Exact reproduction required: the lines below from the line with "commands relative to" to the line with "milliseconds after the", both ends included, and no others.

= Beginning of Section =

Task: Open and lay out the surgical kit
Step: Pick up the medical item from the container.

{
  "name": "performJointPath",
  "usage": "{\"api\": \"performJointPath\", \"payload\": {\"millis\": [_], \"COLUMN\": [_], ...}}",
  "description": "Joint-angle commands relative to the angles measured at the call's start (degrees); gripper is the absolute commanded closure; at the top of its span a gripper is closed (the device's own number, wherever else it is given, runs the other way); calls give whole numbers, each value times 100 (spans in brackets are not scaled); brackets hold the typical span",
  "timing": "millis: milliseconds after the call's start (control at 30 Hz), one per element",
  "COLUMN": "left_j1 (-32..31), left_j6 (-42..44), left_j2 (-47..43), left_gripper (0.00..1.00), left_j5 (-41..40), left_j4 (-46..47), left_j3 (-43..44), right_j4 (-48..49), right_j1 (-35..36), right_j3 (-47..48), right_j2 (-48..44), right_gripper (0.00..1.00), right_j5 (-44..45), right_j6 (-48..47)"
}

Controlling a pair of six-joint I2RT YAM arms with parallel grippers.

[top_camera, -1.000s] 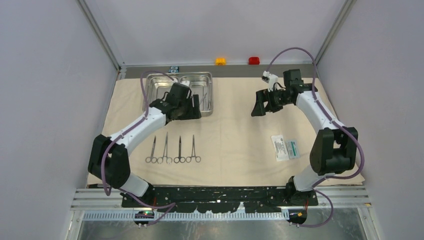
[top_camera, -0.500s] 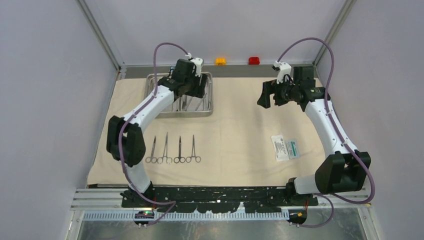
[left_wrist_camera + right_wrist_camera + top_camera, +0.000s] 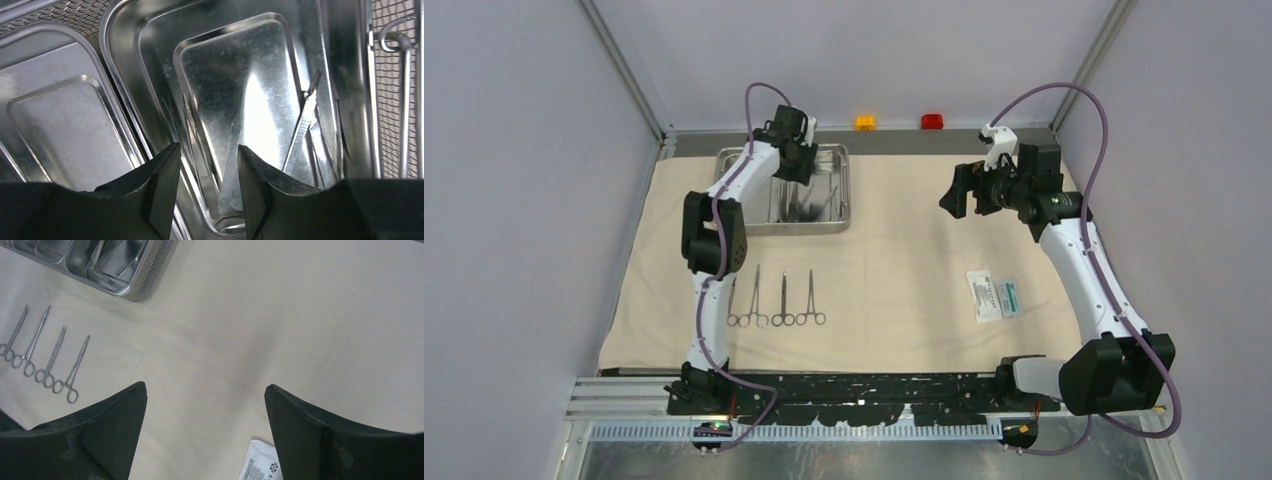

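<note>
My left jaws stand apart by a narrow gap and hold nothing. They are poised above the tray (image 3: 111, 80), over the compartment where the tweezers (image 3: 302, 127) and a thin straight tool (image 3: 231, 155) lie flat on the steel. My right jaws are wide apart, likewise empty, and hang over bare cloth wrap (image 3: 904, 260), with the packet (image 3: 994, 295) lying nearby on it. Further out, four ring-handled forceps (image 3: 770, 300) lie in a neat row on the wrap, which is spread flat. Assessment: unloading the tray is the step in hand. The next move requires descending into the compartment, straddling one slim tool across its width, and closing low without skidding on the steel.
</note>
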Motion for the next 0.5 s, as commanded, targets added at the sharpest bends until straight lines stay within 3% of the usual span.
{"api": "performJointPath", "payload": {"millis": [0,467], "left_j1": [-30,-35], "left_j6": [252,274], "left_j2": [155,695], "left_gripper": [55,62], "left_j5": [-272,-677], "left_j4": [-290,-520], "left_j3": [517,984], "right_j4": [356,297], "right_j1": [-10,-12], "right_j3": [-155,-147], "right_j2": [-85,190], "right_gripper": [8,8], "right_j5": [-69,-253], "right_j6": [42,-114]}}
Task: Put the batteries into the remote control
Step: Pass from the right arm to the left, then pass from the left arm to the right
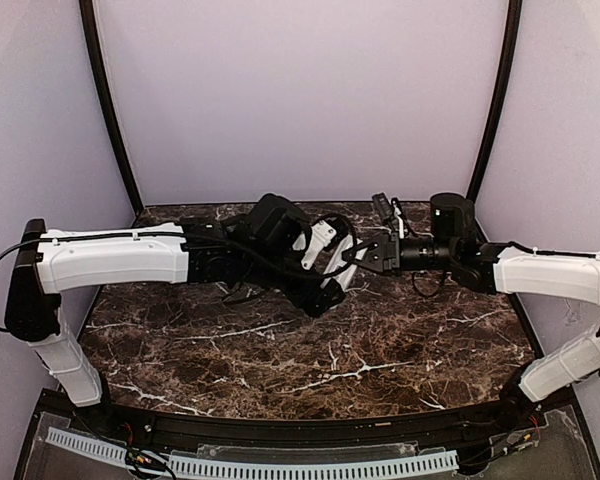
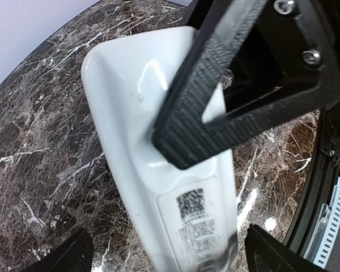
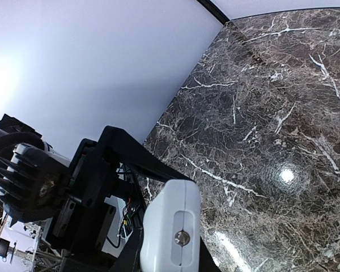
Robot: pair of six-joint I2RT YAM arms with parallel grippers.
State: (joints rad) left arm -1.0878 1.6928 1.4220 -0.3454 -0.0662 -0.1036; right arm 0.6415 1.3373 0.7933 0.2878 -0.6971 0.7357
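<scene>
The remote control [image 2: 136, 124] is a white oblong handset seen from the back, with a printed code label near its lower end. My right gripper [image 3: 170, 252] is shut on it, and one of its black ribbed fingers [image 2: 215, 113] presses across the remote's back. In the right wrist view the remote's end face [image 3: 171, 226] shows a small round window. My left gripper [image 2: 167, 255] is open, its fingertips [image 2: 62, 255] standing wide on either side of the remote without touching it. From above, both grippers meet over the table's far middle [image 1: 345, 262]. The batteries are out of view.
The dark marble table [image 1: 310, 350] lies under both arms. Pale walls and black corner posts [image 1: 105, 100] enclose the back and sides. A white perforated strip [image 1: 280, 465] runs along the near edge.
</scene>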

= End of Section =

## Answer for the task:
  "description": "Joint-angle commands relative to the angles measured at the call's start (degrees); gripper is the absolute commanded closure; at the top of its span a gripper is closed (the device's own number, wherever else it is given, runs the other way); calls give whole numbers, each value times 100 (spans in brackets are not scaled); brackets hold the typical span",
  "timing": "millis: milliseconds after the call's start (control at 30 Hz), one per element",

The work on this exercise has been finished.